実際、同じエリアで同等の価格でありながら、新築の管理費のm2単価が中古の倍近くになっていることもある。都心では新築と中古で、同じ面積でも月の管理費の支払い額が3万円以上違う例も出てきた。
他方、修繕積立金については、多額の出費を伴うのが竣工から12年後で、主に建設会社への発注になるので、マンションデベロッパーの腹が痛むことはない。
このため、新築を売りやすくするために修繕積立金を低く抑え、数年後に不足が発生することが発覚したかのように装い、値上げを提案するということをずっと続けてきた。最近のm2単価の値下げは、新築の価格高騰による負担を和らげるための悪質なだましと考えられる。
管理費や修繕積立金は、多額の費用を入居世帯で割る形で求められるので不明瞭になりやすいうえに、1人では決められない。この判断を誤ると無駄なコストを払うことになる。マンションの購入を検討する際には、管理費・修繕積立金は専有面積で割ってm2単価を算出し、比較することをお勧めする。そして、月の返済総額(=ローン返済額+管理費+修繕積立金)を比較することだ。
大規模修繕で資産価値は上がらない
最後に修繕積立金の予算不足について私見を述べたい。これは、『マンション「大規模修繕」を予算内に抑える方法』に書いている。大雑把に言うと、大規模修繕は資産価値を上げないので、資産価値を落とさない程度に最小限に留める方法を専門家と協議したほうがいいと考えている。

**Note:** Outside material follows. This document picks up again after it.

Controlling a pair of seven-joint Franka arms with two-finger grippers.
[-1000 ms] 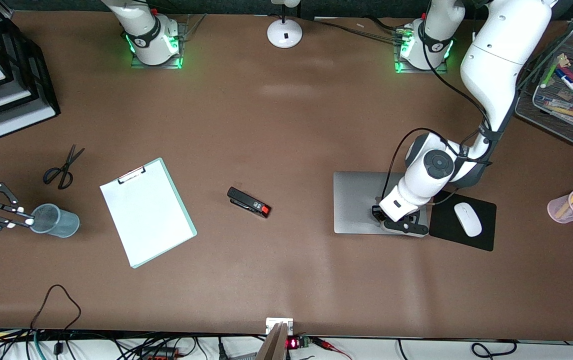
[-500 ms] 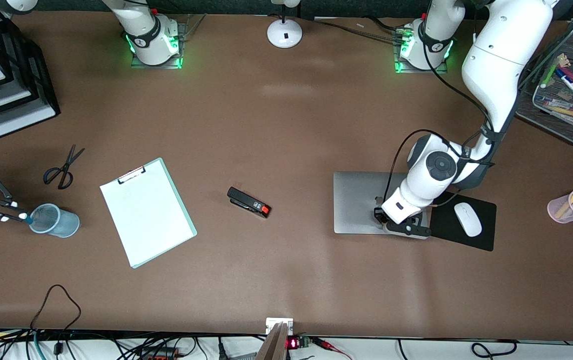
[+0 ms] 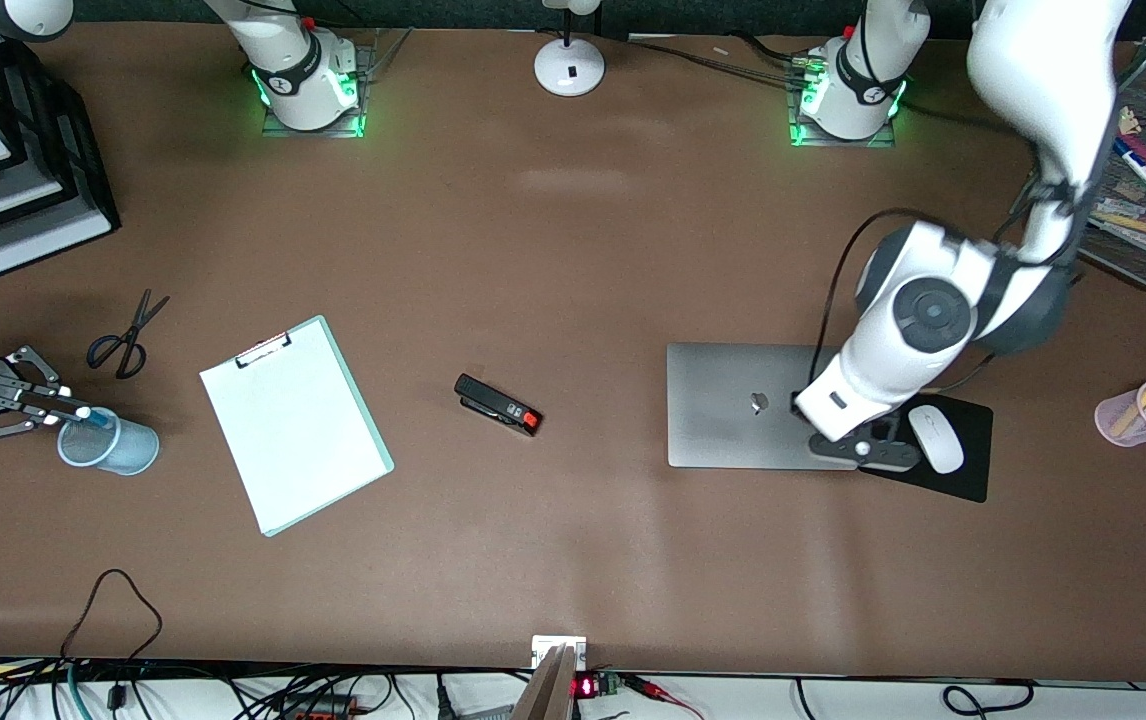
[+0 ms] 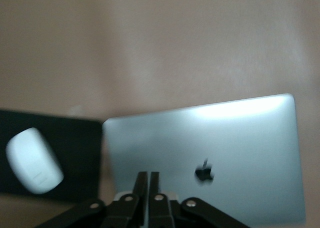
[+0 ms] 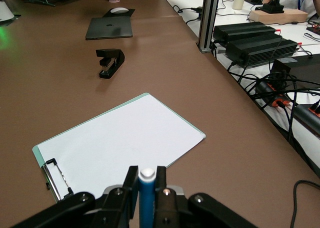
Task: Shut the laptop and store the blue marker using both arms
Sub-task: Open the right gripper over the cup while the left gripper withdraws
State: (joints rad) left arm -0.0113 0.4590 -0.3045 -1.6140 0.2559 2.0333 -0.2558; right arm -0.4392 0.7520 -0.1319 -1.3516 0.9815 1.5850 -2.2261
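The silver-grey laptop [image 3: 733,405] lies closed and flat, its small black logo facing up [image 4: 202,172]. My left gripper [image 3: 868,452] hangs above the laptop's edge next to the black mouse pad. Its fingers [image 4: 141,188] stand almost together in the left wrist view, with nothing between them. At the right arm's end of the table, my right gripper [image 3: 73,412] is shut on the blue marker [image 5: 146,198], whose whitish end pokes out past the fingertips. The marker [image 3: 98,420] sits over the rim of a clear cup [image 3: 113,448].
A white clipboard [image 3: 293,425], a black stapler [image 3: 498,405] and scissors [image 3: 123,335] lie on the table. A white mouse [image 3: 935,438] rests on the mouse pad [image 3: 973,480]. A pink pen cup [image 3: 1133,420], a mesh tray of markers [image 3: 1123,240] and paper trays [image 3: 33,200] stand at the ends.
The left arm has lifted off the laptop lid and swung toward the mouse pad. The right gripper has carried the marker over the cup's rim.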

そもそも大規模修繕は共用部の劣化防止であって、売買される専有部の資産価値には反映されない。現状の劣化具合を把握し、防水や防錆などはやっておかないと快適な生活が脅かされる可能性がある。
そこで必要性・緊急性で優先順位を決めて、その順番で予算の限りで進めていけばいい。大規模修繕計画の12年周期の大工事などのタイミングは目安でしかなく、その見極めが重要なので、専門家の第三者のチェックをしてから進める対応を実施したほうがいい。修繕積立金不足には必要性の低い工事の先送りで対応するという方法もあることを覚えておいてほしい。